*What is needed*
Would you write out every entry exactly, but without the pictures?

** Opening Source data block **

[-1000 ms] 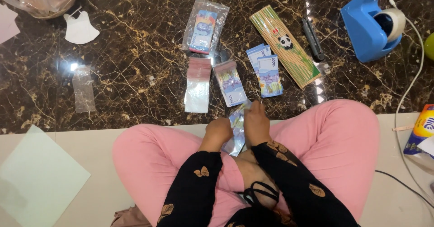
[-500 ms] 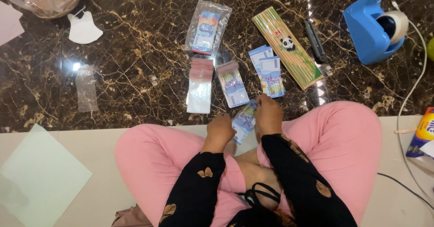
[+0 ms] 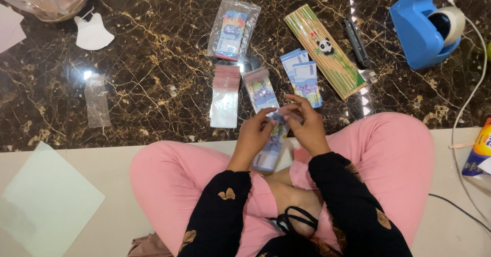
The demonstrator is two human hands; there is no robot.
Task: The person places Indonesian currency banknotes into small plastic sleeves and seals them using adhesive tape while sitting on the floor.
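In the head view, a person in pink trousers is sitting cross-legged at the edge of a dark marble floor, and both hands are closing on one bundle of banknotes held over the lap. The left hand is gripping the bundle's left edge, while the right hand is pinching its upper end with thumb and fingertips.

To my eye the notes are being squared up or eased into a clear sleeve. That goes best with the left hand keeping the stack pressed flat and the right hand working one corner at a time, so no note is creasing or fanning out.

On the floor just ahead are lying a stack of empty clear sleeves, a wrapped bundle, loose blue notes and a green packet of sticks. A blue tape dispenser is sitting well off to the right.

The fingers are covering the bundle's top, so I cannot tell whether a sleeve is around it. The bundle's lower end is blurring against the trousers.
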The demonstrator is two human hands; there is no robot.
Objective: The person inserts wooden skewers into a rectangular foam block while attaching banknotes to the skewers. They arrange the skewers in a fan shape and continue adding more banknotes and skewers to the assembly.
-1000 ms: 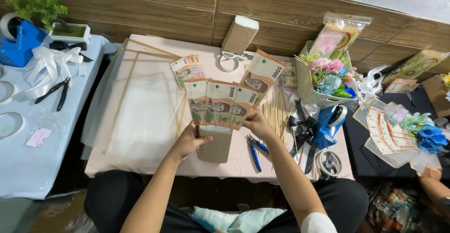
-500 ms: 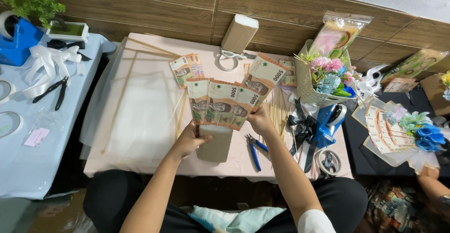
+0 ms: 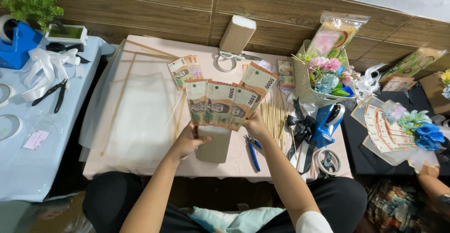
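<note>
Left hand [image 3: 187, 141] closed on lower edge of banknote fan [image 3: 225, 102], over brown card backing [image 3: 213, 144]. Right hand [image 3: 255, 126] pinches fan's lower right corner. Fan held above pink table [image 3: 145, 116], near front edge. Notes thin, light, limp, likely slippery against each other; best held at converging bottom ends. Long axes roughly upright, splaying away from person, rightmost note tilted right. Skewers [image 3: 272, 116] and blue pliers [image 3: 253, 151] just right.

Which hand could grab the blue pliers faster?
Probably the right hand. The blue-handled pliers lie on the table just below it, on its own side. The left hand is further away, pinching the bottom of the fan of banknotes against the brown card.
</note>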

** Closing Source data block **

*Exercise result*
[-1000 ms] 
[-500 ms] 
[+0 ms] 
The demonstrator is two human hands; there is no robot.
Task: The person places Indonesian currency banknotes into small plastic sleeves and seals them using adhesive tape while sitting on the floor.
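In the head view, a person in pink trousers is sitting cross-legged at the edge of a dark marble floor, and both hands are closing on one bundle of banknotes held over the lap. The left hand is gripping the bundle's left edge, while the right hand is pinching its upper end with thumb and fingertips.

To my eye the notes are being squared up or eased into a clear sleeve. That goes best with the left hand keeping the stack pressed flat and the right hand working one corner at a time, so no note is creasing or fanning out.

On the floor just ahead are lying a stack of empty clear sleeves, a wrapped bundle, loose blue notes and a green packet of sticks. A blue tape dispenser is sitting well off to the right.

The fingers are covering the bundle's top, so I cannot tell whether a sleeve is around it. The bundle's lower end is blurring against the trousers.
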The demonstrator is two human hands; there is no robot.
Objective: The person inserts wooden skewers into a rectangular foam block while attaching banknotes to the skewers. They arrange the skewers in a fan shape and continue adding more banknotes and skewers to the assembly.
-1000 ms: 
-500 ms: 
+0 ms: 
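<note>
Left hand [image 3: 187, 141] closed on lower edge of banknote fan [image 3: 225, 102], over brown card backing [image 3: 213, 144]. Right hand [image 3: 255, 126] pinches fan's lower right corner. Fan held above pink table [image 3: 145, 116], near front edge. Notes thin, light, limp, likely slippery against each other; best held at converging bottom ends. Long axes roughly upright, splaying away from person, rightmost note tilted right. Skewers [image 3: 272, 116] and blue pliers [image 3: 253, 151] just right.

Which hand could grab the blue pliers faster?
Probably the right hand. The blue-handled pliers lie on the table just below it, on its own side. The left hand is further away, pinching the bottom of the fan of banknotes against the brown card.
</note>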

The output is complete as shown.